By contrast, people working in C often have to reimplement these basic data structures, as C’s type system isn’t rich enough to offer the necessary capabilities.

Prototyping

A place where dynamic checking shines is prototyping. This is one of the reasons for the popularity of Python, the ease with which you can just “try things out” without having to worry about getting the types to match all the time. It also allows you to try out parts of the program even though other parts don’t make sense. You don’t need to glue everything together upfront, you can more easily do so incrementally.

The counterargument is that planning your types early on can be beneficial and it’s never too early to get that setup right. And adding stubs that raise an exception for unimplemented features isn’t all that complicated.

Code Evolution

In many cases programs need to be rewritten and refactors, pieces abstracted away into new functions and so on. Every time you change your code you need to make sure you are not breaking things.

Static typing offers many guarantees in this way. It will not let you compile things until everything has been put back together in an orderly way. It offers you a certain guarantee that you did not break certain behaviors.

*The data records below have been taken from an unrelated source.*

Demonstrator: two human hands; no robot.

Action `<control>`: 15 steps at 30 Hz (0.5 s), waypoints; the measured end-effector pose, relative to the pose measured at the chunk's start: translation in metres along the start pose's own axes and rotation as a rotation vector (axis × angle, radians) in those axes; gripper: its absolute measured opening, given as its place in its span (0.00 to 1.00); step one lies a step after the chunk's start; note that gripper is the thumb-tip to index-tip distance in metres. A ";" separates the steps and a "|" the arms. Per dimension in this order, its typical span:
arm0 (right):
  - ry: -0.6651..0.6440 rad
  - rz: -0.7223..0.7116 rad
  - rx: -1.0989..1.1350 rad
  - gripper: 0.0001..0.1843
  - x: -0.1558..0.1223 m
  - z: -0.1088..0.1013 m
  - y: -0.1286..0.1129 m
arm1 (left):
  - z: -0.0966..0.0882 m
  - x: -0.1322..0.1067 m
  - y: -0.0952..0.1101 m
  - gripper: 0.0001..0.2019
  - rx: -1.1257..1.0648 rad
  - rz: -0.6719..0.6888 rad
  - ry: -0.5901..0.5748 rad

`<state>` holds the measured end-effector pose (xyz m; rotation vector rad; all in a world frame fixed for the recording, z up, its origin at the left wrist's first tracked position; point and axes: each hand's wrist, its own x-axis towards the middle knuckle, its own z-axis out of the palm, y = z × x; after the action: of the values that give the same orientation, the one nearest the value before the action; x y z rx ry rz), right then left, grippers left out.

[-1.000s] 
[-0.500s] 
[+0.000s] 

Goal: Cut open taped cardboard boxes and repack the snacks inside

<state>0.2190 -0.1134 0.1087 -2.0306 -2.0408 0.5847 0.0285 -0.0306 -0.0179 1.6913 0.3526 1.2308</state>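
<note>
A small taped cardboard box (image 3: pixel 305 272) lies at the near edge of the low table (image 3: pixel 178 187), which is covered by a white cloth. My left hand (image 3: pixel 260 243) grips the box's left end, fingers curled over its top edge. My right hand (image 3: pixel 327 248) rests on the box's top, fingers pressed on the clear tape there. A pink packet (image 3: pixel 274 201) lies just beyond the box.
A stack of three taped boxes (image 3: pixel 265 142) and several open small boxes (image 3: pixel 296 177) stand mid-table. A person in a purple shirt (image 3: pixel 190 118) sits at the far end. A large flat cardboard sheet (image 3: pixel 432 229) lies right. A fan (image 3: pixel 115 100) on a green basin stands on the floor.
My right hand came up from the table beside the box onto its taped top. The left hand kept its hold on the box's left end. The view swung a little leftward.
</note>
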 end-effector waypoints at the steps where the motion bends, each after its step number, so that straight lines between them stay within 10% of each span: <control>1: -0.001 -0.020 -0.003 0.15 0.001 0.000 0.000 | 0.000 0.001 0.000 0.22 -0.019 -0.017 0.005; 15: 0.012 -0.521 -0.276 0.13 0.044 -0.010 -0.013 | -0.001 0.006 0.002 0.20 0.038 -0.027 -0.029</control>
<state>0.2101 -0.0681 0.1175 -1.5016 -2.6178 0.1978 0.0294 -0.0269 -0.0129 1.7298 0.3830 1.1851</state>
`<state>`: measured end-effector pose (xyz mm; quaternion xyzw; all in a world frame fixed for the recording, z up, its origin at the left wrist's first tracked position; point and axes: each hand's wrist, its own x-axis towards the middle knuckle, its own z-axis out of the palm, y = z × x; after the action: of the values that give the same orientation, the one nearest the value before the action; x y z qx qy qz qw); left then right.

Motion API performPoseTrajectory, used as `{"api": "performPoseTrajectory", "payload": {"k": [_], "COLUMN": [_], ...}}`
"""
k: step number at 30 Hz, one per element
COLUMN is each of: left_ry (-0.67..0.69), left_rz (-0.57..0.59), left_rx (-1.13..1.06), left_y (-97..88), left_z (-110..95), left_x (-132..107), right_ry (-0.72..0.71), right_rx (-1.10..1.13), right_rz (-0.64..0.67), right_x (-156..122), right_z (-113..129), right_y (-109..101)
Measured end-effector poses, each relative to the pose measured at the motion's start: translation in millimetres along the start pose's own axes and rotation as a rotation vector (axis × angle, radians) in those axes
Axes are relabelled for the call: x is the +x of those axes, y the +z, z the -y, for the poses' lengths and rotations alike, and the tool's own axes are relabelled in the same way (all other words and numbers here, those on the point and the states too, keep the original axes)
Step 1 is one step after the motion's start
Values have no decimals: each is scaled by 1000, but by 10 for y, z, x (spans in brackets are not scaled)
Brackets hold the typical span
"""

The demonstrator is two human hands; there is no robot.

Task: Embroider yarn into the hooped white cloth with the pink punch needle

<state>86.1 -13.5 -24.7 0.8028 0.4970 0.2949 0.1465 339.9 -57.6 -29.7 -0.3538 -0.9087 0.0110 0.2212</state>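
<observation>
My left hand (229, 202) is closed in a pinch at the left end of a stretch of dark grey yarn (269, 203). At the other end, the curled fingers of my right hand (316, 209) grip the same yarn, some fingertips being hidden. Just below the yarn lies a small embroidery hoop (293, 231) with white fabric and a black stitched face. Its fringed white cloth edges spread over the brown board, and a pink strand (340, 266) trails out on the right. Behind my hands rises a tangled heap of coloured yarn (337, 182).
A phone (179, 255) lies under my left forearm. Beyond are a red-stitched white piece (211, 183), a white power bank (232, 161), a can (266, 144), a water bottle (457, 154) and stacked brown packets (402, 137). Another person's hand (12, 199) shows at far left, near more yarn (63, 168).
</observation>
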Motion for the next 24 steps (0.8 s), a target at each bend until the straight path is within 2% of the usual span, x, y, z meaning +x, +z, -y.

On the other side, typing limits the kinds of ways in which you can extend your code. For example if we want to move from the first version of f below, that only handles numbers, to the second, that also handles strings, we can do it easily in Racket:

(define (double x) (* 2 x))
(define (double x)
  (if (number? x)
      (* 2 x)
      (string-append x x)))

No previous user of the function can detect that we changed anything; we didn’t break any existing code. But we did allow our function in the future to handle strings.

In a statically typed language like OCAML this would be a lot harder to do, as the type of double now has to go from num->num to some sort of datatype that puts together numbers and strings. And the corresponding users of the function have to wrap their numbers in a constructor to make that work. In other words, it’s not easy to do.

Bottom line is that static typing makes it harder to effect changes that actually change the program’s types. It can help you track the changes appropriately, but it does expect you to change possibly many places.

Of course before any refactoring effort you have to make sure that you have extensive unit tests in place, to make sure you don’t break your program’s logic. Many would argue that those tests are more than enough and that the static typing gets in the way.